> _WHAT THIS TASK INVOLVES_
Collect all lines containing the word "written" from the data.

Segment Start: STORED DATA

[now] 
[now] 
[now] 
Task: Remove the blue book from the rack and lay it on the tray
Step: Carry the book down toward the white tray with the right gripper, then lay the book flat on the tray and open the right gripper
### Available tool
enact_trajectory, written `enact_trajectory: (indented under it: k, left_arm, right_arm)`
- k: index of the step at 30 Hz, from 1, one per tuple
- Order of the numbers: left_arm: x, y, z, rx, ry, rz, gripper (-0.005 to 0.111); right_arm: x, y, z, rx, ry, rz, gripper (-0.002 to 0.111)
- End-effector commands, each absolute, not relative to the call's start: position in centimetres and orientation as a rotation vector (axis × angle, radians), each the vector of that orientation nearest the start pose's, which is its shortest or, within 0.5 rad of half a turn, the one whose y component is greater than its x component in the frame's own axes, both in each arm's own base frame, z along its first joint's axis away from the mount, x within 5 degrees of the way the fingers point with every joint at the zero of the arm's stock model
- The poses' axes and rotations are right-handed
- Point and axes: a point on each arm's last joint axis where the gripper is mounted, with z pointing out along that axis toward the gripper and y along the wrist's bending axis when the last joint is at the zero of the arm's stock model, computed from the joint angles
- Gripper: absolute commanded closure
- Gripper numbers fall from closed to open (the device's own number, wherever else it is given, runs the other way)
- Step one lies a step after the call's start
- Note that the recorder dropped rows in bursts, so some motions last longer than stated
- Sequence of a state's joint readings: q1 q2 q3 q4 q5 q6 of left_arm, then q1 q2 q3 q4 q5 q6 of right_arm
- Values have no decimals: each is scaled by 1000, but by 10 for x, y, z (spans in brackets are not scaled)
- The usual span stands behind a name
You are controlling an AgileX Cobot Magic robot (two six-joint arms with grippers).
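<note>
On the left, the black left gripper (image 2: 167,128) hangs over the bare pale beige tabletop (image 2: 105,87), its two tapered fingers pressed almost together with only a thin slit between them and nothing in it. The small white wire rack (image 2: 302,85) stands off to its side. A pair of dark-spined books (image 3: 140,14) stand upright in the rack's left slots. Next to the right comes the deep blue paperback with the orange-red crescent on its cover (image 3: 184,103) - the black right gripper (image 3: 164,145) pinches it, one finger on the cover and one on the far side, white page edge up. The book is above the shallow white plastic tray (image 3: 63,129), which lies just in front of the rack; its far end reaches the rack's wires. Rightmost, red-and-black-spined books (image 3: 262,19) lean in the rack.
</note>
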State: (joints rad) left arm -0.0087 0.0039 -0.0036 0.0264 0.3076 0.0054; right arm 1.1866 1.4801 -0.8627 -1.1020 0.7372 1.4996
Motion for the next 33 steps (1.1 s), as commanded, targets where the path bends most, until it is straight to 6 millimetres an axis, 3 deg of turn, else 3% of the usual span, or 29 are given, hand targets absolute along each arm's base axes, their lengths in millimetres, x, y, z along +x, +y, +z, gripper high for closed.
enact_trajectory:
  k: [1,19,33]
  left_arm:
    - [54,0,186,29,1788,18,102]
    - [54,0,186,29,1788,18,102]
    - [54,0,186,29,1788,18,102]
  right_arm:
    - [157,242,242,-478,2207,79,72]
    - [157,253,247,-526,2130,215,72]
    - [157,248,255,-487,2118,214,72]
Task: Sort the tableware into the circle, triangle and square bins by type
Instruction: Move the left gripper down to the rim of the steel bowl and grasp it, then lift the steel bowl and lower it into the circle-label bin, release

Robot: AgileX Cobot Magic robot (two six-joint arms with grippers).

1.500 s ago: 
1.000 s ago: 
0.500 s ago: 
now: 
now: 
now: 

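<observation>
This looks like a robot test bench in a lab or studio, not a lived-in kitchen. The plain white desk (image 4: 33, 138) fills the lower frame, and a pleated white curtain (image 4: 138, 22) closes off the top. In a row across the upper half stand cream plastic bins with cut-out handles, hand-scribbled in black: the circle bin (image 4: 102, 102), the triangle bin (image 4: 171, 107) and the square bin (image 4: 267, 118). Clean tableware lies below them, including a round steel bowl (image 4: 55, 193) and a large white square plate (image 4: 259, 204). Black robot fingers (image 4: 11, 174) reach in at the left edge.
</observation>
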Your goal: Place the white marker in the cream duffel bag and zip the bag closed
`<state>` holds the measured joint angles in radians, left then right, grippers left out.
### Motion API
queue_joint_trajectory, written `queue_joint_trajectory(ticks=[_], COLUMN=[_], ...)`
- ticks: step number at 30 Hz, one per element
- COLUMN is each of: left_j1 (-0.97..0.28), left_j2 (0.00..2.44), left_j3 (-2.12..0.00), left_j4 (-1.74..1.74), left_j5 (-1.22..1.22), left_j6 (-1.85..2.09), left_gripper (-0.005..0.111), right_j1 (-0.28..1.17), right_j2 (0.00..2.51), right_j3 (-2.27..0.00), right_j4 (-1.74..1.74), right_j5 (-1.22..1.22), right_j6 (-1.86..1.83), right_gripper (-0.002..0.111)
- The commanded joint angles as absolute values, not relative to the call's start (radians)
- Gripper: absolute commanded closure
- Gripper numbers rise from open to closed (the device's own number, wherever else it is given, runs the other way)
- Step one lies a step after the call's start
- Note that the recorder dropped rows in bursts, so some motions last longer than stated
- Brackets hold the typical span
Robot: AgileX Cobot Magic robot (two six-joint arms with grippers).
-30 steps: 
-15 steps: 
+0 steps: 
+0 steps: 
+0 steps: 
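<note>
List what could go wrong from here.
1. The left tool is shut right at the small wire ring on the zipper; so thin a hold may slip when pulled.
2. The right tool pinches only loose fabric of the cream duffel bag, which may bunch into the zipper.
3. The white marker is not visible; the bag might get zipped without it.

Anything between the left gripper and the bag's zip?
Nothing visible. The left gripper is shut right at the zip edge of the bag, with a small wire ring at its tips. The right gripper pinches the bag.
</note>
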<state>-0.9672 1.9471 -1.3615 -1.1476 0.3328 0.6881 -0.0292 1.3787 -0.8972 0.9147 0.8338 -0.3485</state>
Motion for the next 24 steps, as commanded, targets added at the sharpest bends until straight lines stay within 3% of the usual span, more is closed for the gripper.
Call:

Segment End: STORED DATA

> _REPLY TO THE TASK_
enact_trajectory, written `enact_trajectory: (indented under it: k, left_arm, right_arm)`
queue_joint_trajectory, written `queue_joint_trajectory(ticks=[_], COLUMN=[_], ...)`

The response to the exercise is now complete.